* _Task goal_:
Set down the data below once more, precisely as it reads.

* _Data below_:
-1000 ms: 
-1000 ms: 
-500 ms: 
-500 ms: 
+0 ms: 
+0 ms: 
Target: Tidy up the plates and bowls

* _Output of the exercise_:
-1000 ms: 
-1000 ms: 
-500 ms: 
-500 ms: 
+0 ms: 
+0 ms: 
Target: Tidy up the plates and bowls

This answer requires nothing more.